Braley presents museum with several documents relating to black Iowa’s history

Cedar Rapids, IA – Rep. Bruce Braley (IA-01) today traveled to the African American Museum of Iowa in Cedar Rapids to celebrate the rich history of African Americans in Iowa.  February is Black History Month.

“African Americans have left an indelible mark on the history of Iowa, and I’m proud to commemorate their legacy,” Braley said.  “From the Iowa Supreme Court decision in 1839 outlawing slavery – 26 years before the end of the Civil War – to the integration of Iowa universities in the 1940’s to LaMetta Wynne’s election as Iowa’s first black mayor in Clinton, black Iowans’ struggles and milestones continue to this day and deserve celebration.  Black history is truly American history.”


Braley presented the museum with a copy of the book, Black Americans in Congress: 1870 – 2007. Braley also presented the museum with poetry written by Dr.
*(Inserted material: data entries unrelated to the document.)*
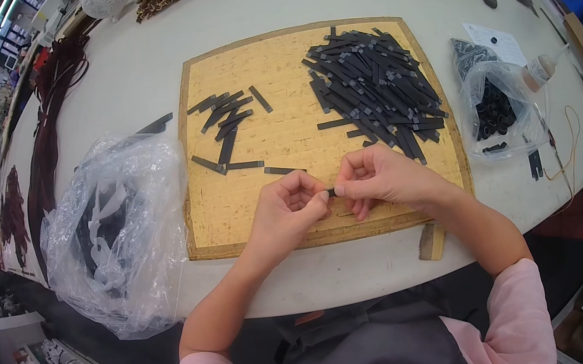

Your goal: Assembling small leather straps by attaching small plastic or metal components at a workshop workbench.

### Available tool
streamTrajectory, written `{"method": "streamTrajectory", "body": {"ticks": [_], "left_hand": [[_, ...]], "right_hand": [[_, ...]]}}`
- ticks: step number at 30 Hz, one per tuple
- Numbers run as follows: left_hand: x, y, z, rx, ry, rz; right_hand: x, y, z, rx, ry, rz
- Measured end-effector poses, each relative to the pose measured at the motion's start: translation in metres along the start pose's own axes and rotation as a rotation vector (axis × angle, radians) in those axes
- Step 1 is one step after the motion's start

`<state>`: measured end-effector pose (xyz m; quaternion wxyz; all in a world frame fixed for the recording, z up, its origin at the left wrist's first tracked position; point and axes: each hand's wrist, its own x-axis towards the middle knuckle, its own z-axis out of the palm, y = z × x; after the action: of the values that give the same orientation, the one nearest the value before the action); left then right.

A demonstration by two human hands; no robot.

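Over the front part of a yellowish board [267, 219], my left hand [289, 208] and my right hand [378, 178] meet with pinched fingers. Between their fingertips is a short black strip [331, 192], mostly covered by the fingers; both hands grip it. Beyond my right hand rises a big heap of black strips [374, 79], many with greyish ends. Several loose black strips [226, 110] are scattered on the board's left half, and one strip [282, 170] lies just past my left hand.
At left sits a crumpled clear plastic bag [119, 238] with dark contents, beside long dark red cords [57, 104]. To the right are a bag of small black pieces [496, 110], a small bottle [540, 69] and a thin cord [578, 139]. A small block [432, 242] lies at the table's front edge.
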<state>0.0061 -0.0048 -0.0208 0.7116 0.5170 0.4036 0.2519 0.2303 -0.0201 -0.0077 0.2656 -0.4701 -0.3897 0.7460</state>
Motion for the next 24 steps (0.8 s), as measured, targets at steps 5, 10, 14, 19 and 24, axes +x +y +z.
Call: {"method": "streamTrajectory", "body": {"ticks": [5, 10, 14, 19, 24], "left_hand": [[0.0000, -0.0004, 0.0000, -0.012, 0.002, -0.002], [0.0002, -0.0015, 0.0002, -0.015, 0.005, 0.003], [0.0002, -0.0019, 0.0002, -0.023, 0.002, 0.001], [0.0004, -0.0026, 0.0003, -0.002, -0.005, 0.005], [-0.0003, -0.0036, 0.0022, -0.012, 0.000, 0.017]], "right_hand": [[0.0003, -0.0001, 0.0006, 0.010, -0.007, -0.009], [-0.0003, -0.0011, 0.0013, 0.003, -0.001, -0.004], [-0.0002, -0.0007, 0.0021, -0.001, 0.005, -0.002], [-0.0004, -0.0006, 0.0032, -0.020, 0.014, -0.005], [0.0001, 0.0033, 0.0061, -0.022, 0.029, -0.027]]}}
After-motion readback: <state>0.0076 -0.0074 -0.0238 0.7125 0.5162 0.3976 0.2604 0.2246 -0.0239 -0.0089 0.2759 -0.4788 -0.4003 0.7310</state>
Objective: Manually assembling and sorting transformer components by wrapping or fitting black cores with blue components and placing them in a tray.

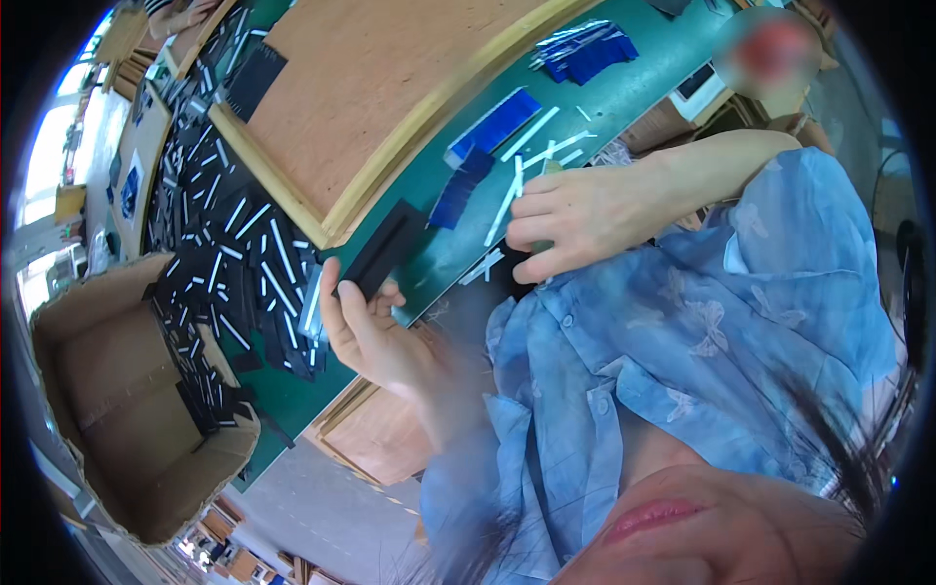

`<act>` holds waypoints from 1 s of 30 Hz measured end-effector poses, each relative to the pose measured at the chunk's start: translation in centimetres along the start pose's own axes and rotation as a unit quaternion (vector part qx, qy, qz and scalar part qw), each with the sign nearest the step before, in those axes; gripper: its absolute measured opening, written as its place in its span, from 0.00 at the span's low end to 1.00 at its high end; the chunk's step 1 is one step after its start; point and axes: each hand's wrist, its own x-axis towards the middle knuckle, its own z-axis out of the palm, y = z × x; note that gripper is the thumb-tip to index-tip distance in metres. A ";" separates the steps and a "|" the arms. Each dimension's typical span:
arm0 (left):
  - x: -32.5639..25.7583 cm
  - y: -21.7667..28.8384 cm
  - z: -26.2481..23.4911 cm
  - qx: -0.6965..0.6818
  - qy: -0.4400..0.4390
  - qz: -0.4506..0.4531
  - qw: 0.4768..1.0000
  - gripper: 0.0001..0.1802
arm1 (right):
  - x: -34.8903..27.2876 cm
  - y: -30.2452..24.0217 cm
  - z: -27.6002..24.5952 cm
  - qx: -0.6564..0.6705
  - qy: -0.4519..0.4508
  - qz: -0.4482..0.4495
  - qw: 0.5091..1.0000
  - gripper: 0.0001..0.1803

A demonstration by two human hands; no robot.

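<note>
My left hand (375, 336) is closed round a flat black rectangular piece (382, 246) with a long slot or raised strip down its middle. The piece is held tilted above the green table edge. My right hand (575, 219) is at the table's edge, its fingers curled, beside thin white strips (504, 216). What its fingertips hold, if anything, is hidden. Dark blue strip bundles (495, 125) lie just beyond the right hand, with another blue stack (588, 54) farther off.
A large heap of black pieces with white strips (249, 249) covers the table to the left. An open cardboard box (127, 390) stands at its end, some pieces spilling over its edge. A wood-framed board (361, 88) lies across the green table (283, 409). Another person's hand (195, 12) shows far off.
</note>
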 end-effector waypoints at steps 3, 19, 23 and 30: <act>-0.1 -0.9 -0.1 0.010 0.017 0.006 1.000 0.13 | -2.6 1.5 -1.3 0.175 -0.140 0.105 0.969 0.07; -0.3 -1.8 -0.5 0.029 0.010 0.012 0.999 0.19 | -1.0 6.5 0.3 -0.037 0.020 0.147 0.988 0.24; 0.0 -2.2 -1.1 0.020 0.000 0.024 1.000 0.20 | -0.5 6.3 0.2 -0.045 0.031 0.134 0.989 0.23; 0.4 -3.1 -1.0 0.029 0.052 0.011 0.998 0.26 | 1.7 4.3 -2.2 -0.109 0.076 0.025 0.991 0.12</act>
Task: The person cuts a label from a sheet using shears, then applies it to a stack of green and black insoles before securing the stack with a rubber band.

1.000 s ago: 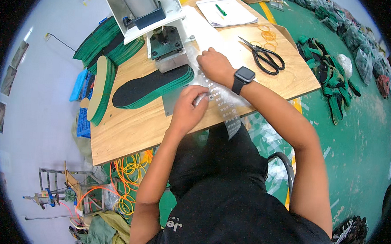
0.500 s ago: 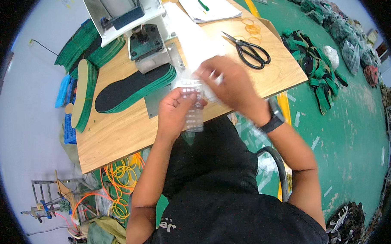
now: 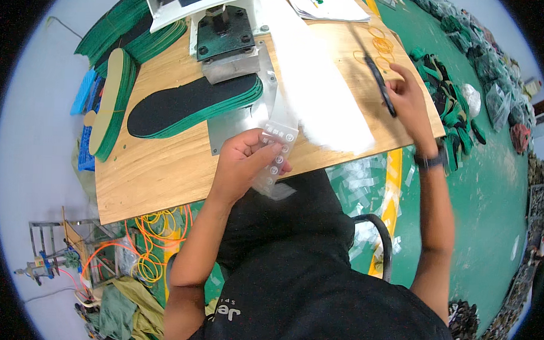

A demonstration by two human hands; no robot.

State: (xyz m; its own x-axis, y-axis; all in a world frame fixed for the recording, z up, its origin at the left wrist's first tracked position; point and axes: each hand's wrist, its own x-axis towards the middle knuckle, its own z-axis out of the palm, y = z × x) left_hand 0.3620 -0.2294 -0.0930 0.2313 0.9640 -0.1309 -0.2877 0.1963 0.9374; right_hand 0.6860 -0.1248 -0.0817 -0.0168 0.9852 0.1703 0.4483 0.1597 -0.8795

Robert M. Carney, his family doctor in Brooklyn, Iowa, and one of the first African-American doctors to practice in rural Iowa.  Finally, Braley also presented an article from Sports Illustrated called “Invisible Men,” which documents the career of Joe Lillard, an early NFL star from Mason City, Iowa, who was known as the “Midnight Express” at a time when NFL owners imposed a “gentlemen’s agreement” to prevent African-Americans from playing professional football.  Lillard and other black players fought to play.


The African American Museum of Iowa was founded in 1994 by members of the Mount Zion Missionary Baptist Church in Cedar Rapids in celebration of Black History Month.  Construction on the museum’s permanent home began in 2002, which opened in 2003.